You mixed something up. KMS != KMP.
KMS = Kernel Mode Setting (i.e. changing the screen resolution inside the kernel instead of user space as it was done before)
KMP = Kernel Module Package (i.e. a RPM package that contains a pre-compiled kernel module)

The nvidia driver has a KMP (in this case it is not even pre-compiled, it’s compiled when you install it, but the script magic doesn’t work for other kernel versions than the standard one, i.e. 3.11.xx for openSUSE 13.1), but it doesn’t support the kernel’s KMS (although it does something similar itself in the kernel module)
Disabling KMS is needed to prevent the loading of the nouveau kernel module (it requires KMS), which would claim the graphics card and prevent the nvidia kernel module to be loaded (and in effect the nvidia driver to work)

yep :-(((

I sometime regret the years where we had to install linux by hand (the old times of S.u.S.E :-)) but didn’t have to manage such magics. openSUSE should be availalble with a magic wand (may be we should add one in the gadget list :-))

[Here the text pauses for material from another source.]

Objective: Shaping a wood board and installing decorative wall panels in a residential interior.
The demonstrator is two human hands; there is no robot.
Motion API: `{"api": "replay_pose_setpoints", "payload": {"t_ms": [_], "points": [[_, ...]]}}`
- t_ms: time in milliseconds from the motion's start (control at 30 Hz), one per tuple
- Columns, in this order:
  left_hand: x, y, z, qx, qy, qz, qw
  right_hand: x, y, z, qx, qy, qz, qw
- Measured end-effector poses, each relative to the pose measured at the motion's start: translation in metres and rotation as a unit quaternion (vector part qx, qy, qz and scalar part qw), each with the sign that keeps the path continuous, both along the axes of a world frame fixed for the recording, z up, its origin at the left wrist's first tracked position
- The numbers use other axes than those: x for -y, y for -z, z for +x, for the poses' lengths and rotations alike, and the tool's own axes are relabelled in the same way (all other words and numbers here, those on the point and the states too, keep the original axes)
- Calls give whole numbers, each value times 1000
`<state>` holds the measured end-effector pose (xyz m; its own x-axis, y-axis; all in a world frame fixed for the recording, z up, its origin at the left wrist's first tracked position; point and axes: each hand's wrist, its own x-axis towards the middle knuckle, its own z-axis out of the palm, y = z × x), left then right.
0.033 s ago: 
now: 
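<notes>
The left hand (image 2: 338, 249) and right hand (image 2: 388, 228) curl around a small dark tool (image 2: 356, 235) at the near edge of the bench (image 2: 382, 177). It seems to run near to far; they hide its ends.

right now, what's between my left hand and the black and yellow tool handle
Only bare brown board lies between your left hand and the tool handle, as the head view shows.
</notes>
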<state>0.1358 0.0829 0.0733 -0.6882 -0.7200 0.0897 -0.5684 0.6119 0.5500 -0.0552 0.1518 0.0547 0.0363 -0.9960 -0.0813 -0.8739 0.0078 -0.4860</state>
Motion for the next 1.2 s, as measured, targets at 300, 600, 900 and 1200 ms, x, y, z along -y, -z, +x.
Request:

thanks for the clarification!
jdd

PS, I want to add this in case it isn’t clear already:
Installing the nvidia driver RPMs from the official repo only works if you use the standard openSUSE kernel, i.e. 3.11.xx for openSUSE 13.1.

If you want to use kernel 3.13 (or any other version) you have to install the driver using “the hard way”, i.e. by downloading and running the .run file from the nvidia homepage. Then it should work, but you’d have to reinstall it after any kernel, Mesa, or xorg-x11-server update.
https://en.opensuse.org/SDB:NVIDIA_the_hard_way

I don’t know if this applies to the hard way, but at least using the repo I discovered that by omitting the package nvidia-glG03 the nvidia driver will run using Gallium for OpenGL, very useful on Optimus systems with a mux that can switch to both Intel only and Nvidia only mode and all you want is to occasionally use the HDMI port sometimes.

No, that’s a feature of the RPMs.
The GL part has been split out to a different package so you don’t have to install it if you don’t want to.

From the driver RPM’s changelog:

Thu Dec  5 14:11:34 UTC 2013 - sndirsch@suse.com

- introduced nvidia-glG03 subpackage
  * One of the problems our users face is installing the driver
    on an iGPU+dGPU system (ex. a system that would be labeled
    Optimus capable).  Specifically, users lose access to the
    mesa GL libraries when the Nvidia driver is installed, causing
    issues if they want to run X on their iGPU. Giving users the
    ability to opt-out of the GL components of the Nvidia driver
    would allow them to continue to drive the visual components
    of their system on the iGPU, and still run CUDA on their dGPU.
    (Andy Dick <adick@nvidia.com>)

If you install it “the hard way”, you would have to take care of that yourself.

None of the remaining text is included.